● **PROBLEM REQUIREMENTS**:
Images do not belong in the copy; retype the rest of the entries below exactly.

● ● ● ●

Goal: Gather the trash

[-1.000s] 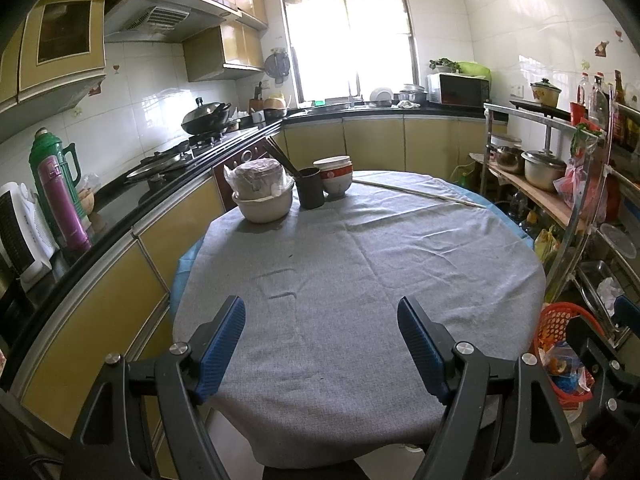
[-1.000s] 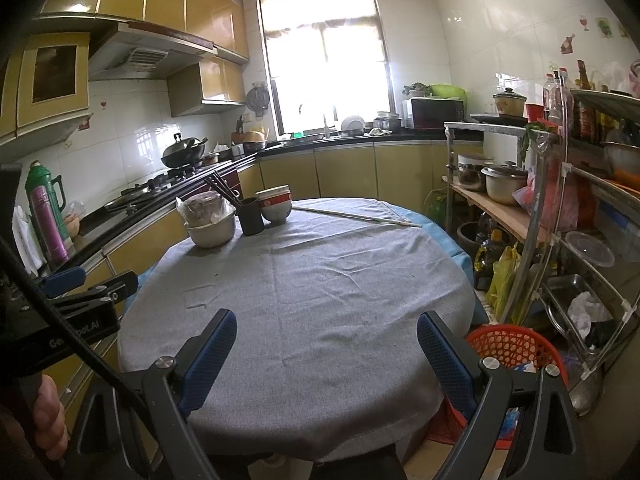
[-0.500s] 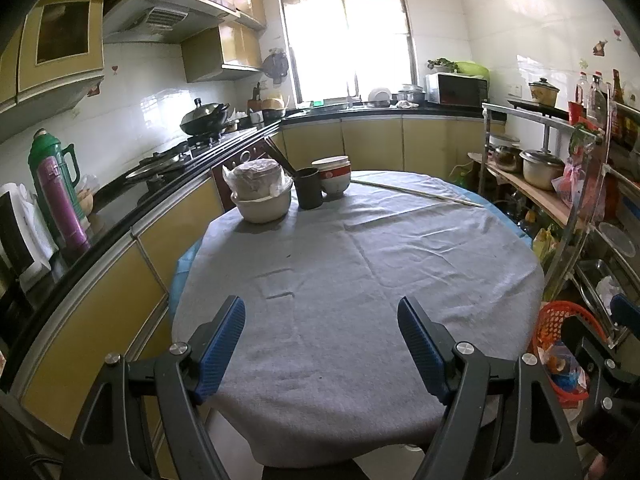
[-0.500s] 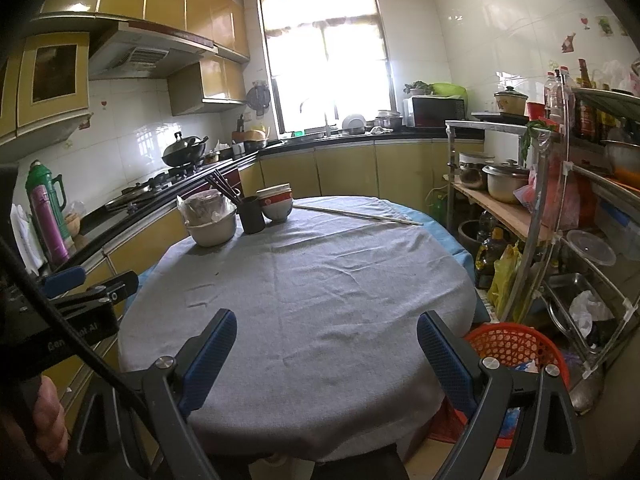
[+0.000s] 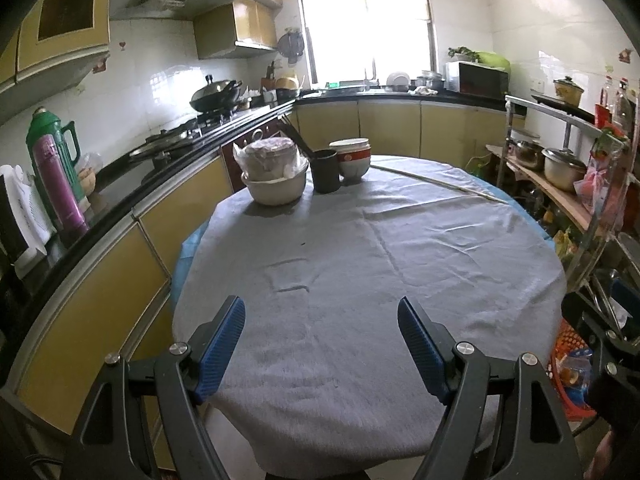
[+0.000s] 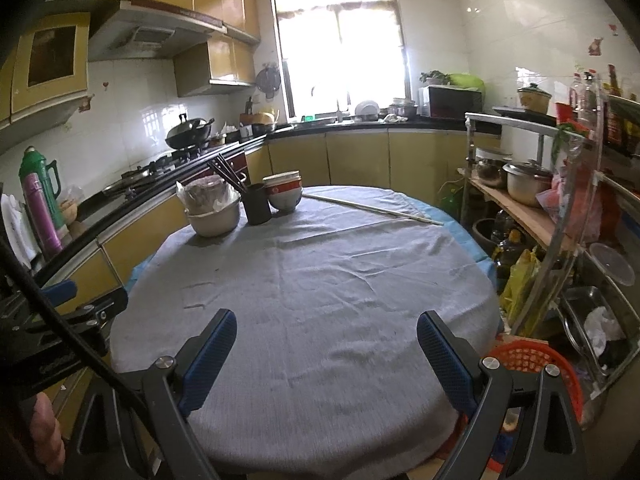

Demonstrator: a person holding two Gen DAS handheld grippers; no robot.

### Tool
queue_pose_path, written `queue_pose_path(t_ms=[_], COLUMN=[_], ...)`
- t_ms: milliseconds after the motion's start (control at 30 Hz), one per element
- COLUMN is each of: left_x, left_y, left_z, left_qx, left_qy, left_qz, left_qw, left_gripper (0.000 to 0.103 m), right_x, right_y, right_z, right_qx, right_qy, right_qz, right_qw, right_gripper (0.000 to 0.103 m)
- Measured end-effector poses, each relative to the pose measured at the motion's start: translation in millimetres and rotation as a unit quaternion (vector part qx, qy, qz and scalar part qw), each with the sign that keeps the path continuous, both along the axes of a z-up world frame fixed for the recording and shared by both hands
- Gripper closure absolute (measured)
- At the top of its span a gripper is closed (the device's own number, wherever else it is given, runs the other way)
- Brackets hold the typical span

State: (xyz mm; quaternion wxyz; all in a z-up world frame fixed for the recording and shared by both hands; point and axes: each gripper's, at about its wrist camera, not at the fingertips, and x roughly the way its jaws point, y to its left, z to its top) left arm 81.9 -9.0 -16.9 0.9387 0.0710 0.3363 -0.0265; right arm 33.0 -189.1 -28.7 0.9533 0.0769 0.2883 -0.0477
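A round table with a grey cloth (image 5: pixel 380 264) fills both views (image 6: pixel 320 280). My left gripper (image 5: pixel 322 344) is open and empty above the table's near edge. My right gripper (image 6: pixel 326 356) is open and empty above the near edge too. A red basket with trash in it (image 6: pixel 536 364) stands on the floor at the table's right; it also shows in the left wrist view (image 5: pixel 568 372). No loose trash shows on the cloth. The left gripper's body (image 6: pixel 60 332) shows at the left of the right wrist view.
At the table's far left stand a white bowl with a bagged dish (image 5: pixel 274 178), a black cup with chopsticks (image 5: pixel 326 176) and stacked bowls (image 5: pixel 352 158). A long stick (image 6: pixel 372 208) lies at the far edge. A counter runs along the left; a metal rack (image 6: pixel 560 216) stands on the right.
Both grippers have stayed open and nearly still. The views have shifted only slightly.
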Motion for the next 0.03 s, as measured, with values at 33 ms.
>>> queue_pose_path(t_ms=[33], left_x=[7.1], left_y=[0.8], left_z=[-3.1], left_qx=[-0.002], left_qy=[0.006], left_qz=[-0.001], left_qw=[1.0], left_gripper=[0.024], right_x=[10.6], right_y=[0.0], right_z=[-2.5], right_qx=[0.0], right_qy=[0.005], right_qz=[0.001], right_qw=[1.0], right_gripper=[0.009])
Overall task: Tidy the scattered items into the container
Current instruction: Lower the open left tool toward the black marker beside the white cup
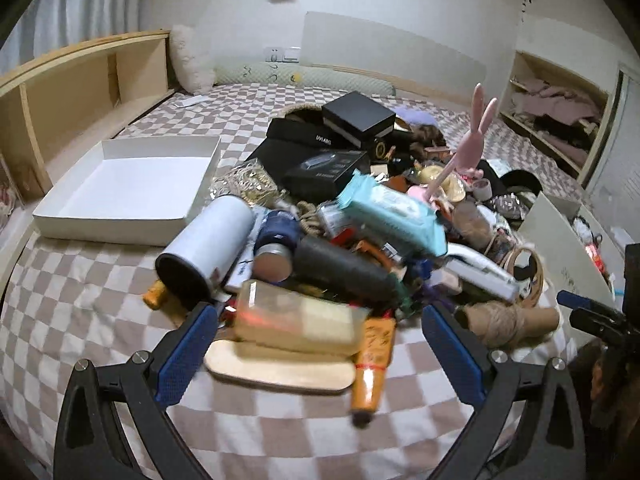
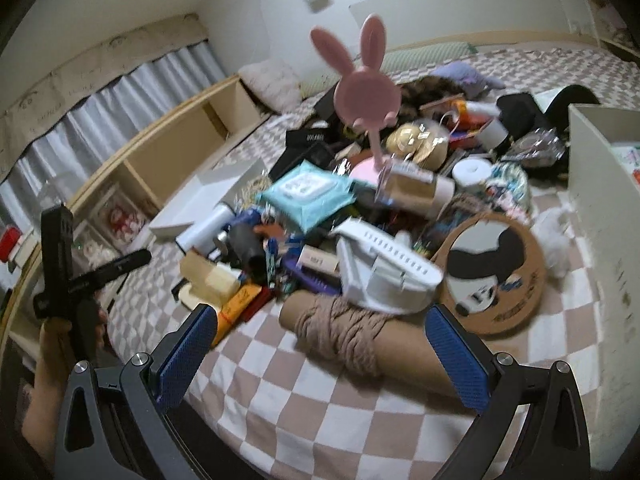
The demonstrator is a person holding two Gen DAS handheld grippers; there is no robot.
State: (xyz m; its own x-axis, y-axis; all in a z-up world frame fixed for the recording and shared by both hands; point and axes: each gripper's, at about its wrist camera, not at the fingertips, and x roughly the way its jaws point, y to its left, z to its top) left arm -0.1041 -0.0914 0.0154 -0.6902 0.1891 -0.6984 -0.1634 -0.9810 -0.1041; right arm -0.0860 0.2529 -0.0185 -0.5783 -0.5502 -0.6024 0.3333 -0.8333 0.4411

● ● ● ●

● **RESPONSE AREA**:
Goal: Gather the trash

[-1.000s] 
[-1.000s] 
[-0.500s] 
[-0.500s] 
[+0.000s] 
[+0.000s] 

Demonstrator: a person holding two Gen DAS handheld grippers; no robot.

### Tool
queue_pose_path, written `queue_pose_path(t_ms=[_], COLUMN=[_], ...)`
- t_ms: milliseconds after the motion's start (control at 30 Hz), one per element
- COLUMN is each of: left_x, left_y, left_z, left_qx, left_qy, left_qz, left_qw, left_gripper (0.000 to 0.103 m), right_x, right_y, right_z, right_qx, right_qy, right_qz, right_qw, right_gripper (0.000 to 0.103 m)
- Measured end-effector poses, each relative to the pose measured at the motion's start: translation in millimetres and rotation as a unit quaternion (vector part qx, qy, qz and scalar part qw), each with the sign that keeps the path continuous, both along the axes of a z-up world frame fixed for the recording and shared by both hands
- Gripper closure absolute (measured)
- At the top of its span a gripper is closed (the device's own number, wherever else it is given, runs the other way)
- Brackets hold the typical span

State: (xyz mm; quaternion wxyz; all in a z-up world frame fixed for the recording and shared by both hands; point and axes: each gripper's, at about its wrist camera, not at the fingertips, and x roughly the way its jaws point, y to its left, z to its top) left arm 81.9 -9.0 -16.9 0.9387 0.0710 0.3363 -0.0265; right arm 33.0 -189.1 -28.7 0.9533 0.0769 0.2883 -0.0477
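A round table with a grey cloth (image 5: pixel 380 264) fills both views (image 6: pixel 320 280). My left gripper (image 5: pixel 322 344) is open and empty above the table's near edge. My right gripper (image 6: pixel 326 356) is open and empty above the near edge too. A red basket with trash in it (image 6: pixel 536 364) stands on the floor at the table's right; it also shows in the left wrist view (image 5: pixel 568 372). No loose trash shows on the cloth. The left gripper's body (image 6: pixel 60 332) shows at the left of the right wrist view.
At the table's far left stand a white bowl with a bagged dish (image 5: pixel 274 178), a black cup with chopsticks (image 5: pixel 326 176) and stacked bowls (image 5: pixel 352 158). A long stick (image 6: pixel 372 208) lies at the far edge. A counter runs along the left; a metal rack (image 6: pixel 560 216) stands on the right.
Both grippers have stayed open and nearly still. The views have shifted only slightly.
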Motion for the next 0.03 s, as measured, with values at 33 ms.
>>> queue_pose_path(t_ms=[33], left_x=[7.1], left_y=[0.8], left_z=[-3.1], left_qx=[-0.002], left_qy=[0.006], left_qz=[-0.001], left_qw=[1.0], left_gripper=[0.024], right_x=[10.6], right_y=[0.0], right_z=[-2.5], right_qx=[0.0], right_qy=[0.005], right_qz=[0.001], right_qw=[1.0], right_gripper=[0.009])
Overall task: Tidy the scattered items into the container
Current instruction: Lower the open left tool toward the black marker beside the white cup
The demonstrator is a person holding two Gen DAS handheld grippers; there is no robot.
State: (xyz m; its own x-axis, y-axis; all in a z-up world frame fixed for the recording and shared by both hands; point and axes: each gripper's, at about its wrist camera, not at the fingertips, and x roughly the way its jaws point, y to its left, z to its top) left arm -0.1041 -0.0914 0.0154 -0.6902 0.1891 -0.6984 -0.1634 -0.9810 -0.1041; right arm -0.0860 0.2529 -0.0185 -0.5783 -0.5502 -0.6024 0.3333 -0.8333 0.4411

Nothing further belongs to this answer.